A/N : Thanks for the encouragement. You may have noticed the chapters of this story are much shorter than how I used to write. But it's because, by writing short installments, I can do them in one go. I don't have as much spare time as I used to, save a couple of hours every few days to rest, between my job to put food on the table and doing researches for a thesis on neurodiversity. Then you won't have to wait for weeks in between!
II
No patients. Not even for the minor ailments her esteemed colleagues had little patience and time for.
Not a single knock.
Dejectedly, Michaela picked up a copy of the Globe she had not had the heart to read the previous evening, David being in a terrible mood again, the kind that left her stunned with shock, numbed as she was already from her own grief.
While her father was still alive, he had taught her that emotional detachment was one of the hardest things to master in a doctor's life, and that too many physicians never found the quite precarious balance between true compassion and the capacity of detaching oneself from the many tragedies they came across.
"Doctors are humans, they can't be perfect, Mike," he had warned her several times, when she had complained of what she considered indifference bordering on negligence from other doctors. She also found out the hard way why it was so ill-advised for a doctor to treat family, with David still so dependent and yet rebuking all her attempts to have an active part in his care.
Michaela shook herself out of her dismal reminiscences as she shook open the paper, and tried hard to concentrate on the content, looking for something, anything that might be an excuse to engage her husband in harmless conversation.
She did not find exactly a safe topic. She found much better.
Hope. If just a glimmer. Still better than nothing at all.
"Michaela, have you gone out of your mind?"
"David… please hear me out," Michaela demanded in her calmest and most determined voice. It wasn't just for showing him she was getting tired of treading on eggshells around her own husband, but also because her assertiveness was one of her traits he loved the most. Or at least, he used to.
"… Fine. I'm listening."
Unwilling to let his dismissive tone deter her, she forged ahead: "I'm not suggesting a permanent move, David. We'd be gone for a couple of years, more or less depending on your recovery.

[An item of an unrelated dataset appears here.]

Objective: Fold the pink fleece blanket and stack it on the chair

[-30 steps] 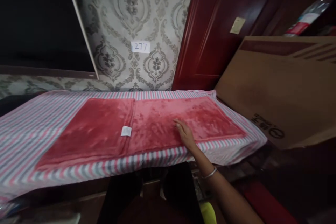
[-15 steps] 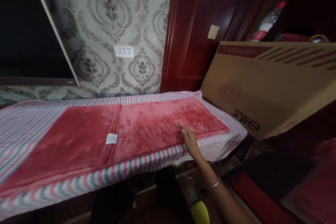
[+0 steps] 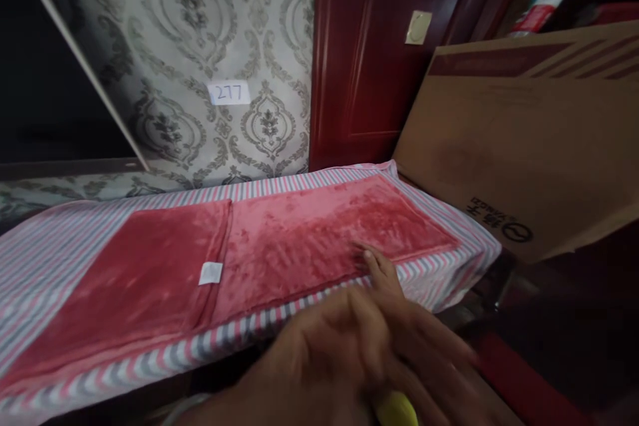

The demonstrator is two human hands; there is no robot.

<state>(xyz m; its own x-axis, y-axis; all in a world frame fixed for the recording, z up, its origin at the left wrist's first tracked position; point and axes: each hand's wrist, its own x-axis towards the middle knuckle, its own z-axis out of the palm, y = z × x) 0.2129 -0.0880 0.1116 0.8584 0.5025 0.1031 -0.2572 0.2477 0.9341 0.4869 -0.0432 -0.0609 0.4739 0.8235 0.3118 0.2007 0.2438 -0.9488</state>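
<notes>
A red plush blanket [image 3: 294, 246] lies spread over the striped cloth, with its left part folded over in a darker layer [image 3: 144, 273]. A small white label [image 3: 210, 273] shows at the fold's edge. My right hand [image 3: 383, 273] rests at the blanket's front edge, right of the middle, fingers stretched out on the plush and nothing in them. Close to the camera, my left hand [image 3: 344, 346] is large and blurred, raised in front of the right forearm. Its fingers look spread, with no object visible in them.
Under the blanket, a pink, grey and white striped cloth [image 3: 50, 279] covers the long table. A big cardboard box [image 3: 499, 126] stands at the right, a plastic bottle [image 3: 544, 3] behind it. A dark screen [image 3: 54, 86] is at the left, a red door [image 3: 364, 80] behind.
My left hand has come into view from below, crossing before the right forearm. My right hand stays at the blanket's front edge. The camera view has shifted slightly; the blanket looks unchanged.
</notes>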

I just believe that a complete change of scenery, fresh mountain air and sunshine would be beneficial to both your health and your mood."
"True enough, but why Colorado.. something?"
"Colorado Springs," Michaela provided patiently.
"What do you know of that place, save that's It's halfway across the country, in the middle of nowhere? What makes you want to go there so badly and suddenly, when there are plenty of places much closer to Boston we could go?"
Michaela didn't miss the suspicious, almost accusatory edge in his tone. But she had nothing to hide: Colorado Springs was in need of a physician, and she happened to be one! She knew that many of her fellow students from Medical School hah had to move to small pioneer settlements to avoid male competition and being reduced to midwifery or nursing.
"We're going there because they are looking for a doctor, and I'm going to apply."